I am in Fredericksburg, VA and Adelphia still serves my area. When I called and asked for two CableCards for a Tivo, I was told Tivos did not use CableCards. LOL. After telling the person, it was fairly new and did in fact use CableCards along with having built in tuners, I was then told I needed a cable box. Hmm, OK, how about just sending out someone with the cards, which they agreed. Cable guy shows up and I put in the cards. I pull up the screens which have the HOST Id, etc and he makes the call. They wanted to know what the TV model was. He told them the CableCards were installed in a Tivo. They still wanted to know what TV model it was. So, he gave the model number of my plasma screen. They were happy and went ahead with the activation process. One card, worked fine and decoded the encrypted channels as it should. The second card did not activate immediately, but did eventually. Everything seems to be working fine. Strange pricing though, charging more for the second CableCard than the first.


----------



## tazzmission (Oct 15, 2002)

Adelphia does charge more for the second card and so on... Why I have no idea. I have 4 CC's.


----------



## Wendell (Feb 18, 2001)

I will probably add a second Series 3. What does Adelphia charge for the 3 and 4th cablecard? Does it keep going up? :down:


----------



## ashu (Nov 8, 2002)

When you find out, tell us 

I stopped by asking about an abruot bandwidth cap, and they said my nett bill for 2 CCs went up $2.xx this month. But I won't see the bill until the Comcast transition is complete anyway.


----------



## generaltso (Nov 4, 2003)

It's official, my Adelphia service has now been converted to Comcast. I wish that it was a smooth transition, but it wasn't. Last night, one of my cable cards stopped working. The other one seems fine. I called Adelphia.....I mean Comcast to report the problem. They said that my account appears to have been extremely screwed up in the transition to Comcast's system. Now my account shows no cable cards, but it does show a digital cable box. Apparently the one cable card that still works is actually provisioned as a cable box somehow. Now I have to wait a day or two for them to fix my account. Once that's done, I need to work with a tech at the head end to pair the cable cards from scratch. The last time they tried to do this, they couldn't figure it out and ended up replacing the cable cards. Something tells me that's how this will end up too.


----------



## ashu (Nov 8, 2002)

Scheisse!

I got home a whilea go to my internet being down. Again! Bad timing considering Iw as about toc all TiVo for a VIP lifetime transfer to the S3 (which took the CS reps over 2 hours to figure out, on hold, over multipls calls ... they NEED to figure out that process. rant coming later)

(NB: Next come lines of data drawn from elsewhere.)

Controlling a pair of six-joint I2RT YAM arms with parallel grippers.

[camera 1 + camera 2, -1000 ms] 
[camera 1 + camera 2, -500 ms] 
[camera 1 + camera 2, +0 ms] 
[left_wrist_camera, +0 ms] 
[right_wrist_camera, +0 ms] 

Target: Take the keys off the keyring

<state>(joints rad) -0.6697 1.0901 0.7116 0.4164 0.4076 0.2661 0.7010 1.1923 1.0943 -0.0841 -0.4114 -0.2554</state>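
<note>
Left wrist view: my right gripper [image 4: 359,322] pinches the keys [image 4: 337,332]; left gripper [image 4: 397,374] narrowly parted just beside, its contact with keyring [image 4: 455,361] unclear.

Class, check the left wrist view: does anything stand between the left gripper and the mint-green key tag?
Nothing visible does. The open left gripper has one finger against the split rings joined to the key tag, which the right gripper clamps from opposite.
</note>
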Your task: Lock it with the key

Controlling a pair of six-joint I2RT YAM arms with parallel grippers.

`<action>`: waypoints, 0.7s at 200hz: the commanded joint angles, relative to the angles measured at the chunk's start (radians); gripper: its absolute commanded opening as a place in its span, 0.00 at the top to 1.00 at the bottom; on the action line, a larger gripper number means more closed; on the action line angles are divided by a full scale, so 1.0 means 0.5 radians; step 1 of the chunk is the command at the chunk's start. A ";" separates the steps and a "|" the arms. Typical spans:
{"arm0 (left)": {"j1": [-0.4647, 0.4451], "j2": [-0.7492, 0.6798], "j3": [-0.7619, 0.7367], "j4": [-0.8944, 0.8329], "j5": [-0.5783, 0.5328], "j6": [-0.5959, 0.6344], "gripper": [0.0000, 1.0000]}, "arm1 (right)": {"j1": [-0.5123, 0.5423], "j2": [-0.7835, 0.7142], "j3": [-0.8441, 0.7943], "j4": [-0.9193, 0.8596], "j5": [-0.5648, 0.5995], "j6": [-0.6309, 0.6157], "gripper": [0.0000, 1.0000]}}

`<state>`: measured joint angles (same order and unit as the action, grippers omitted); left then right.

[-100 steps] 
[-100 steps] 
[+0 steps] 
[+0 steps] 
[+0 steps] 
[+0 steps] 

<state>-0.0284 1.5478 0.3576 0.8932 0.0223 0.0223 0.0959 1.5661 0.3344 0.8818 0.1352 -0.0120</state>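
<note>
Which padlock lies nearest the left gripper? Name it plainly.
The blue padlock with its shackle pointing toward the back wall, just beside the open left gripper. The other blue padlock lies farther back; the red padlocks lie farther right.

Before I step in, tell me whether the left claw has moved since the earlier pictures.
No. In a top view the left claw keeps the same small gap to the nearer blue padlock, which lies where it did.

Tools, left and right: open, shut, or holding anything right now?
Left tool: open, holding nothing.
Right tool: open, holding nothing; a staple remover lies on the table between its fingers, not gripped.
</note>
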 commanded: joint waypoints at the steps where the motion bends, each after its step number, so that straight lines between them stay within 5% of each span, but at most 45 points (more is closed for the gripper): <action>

Well, I called Adelphia, ended up connected to Comcast, and they re-enabled my internet, and the speeds are back up to the high 5MBPS/512+k range (had dropped to 1MB/128k since the CableCard install!)

Oh, and I triple-checked - the CbaleCards still work


----------



## generaltso (Nov 4, 2003)

Both my cable cards are back in business. The other card actually started working right away when they fixed my account today. The downtime was annoying, but at least it didn't take an act of Congress to get it fixed.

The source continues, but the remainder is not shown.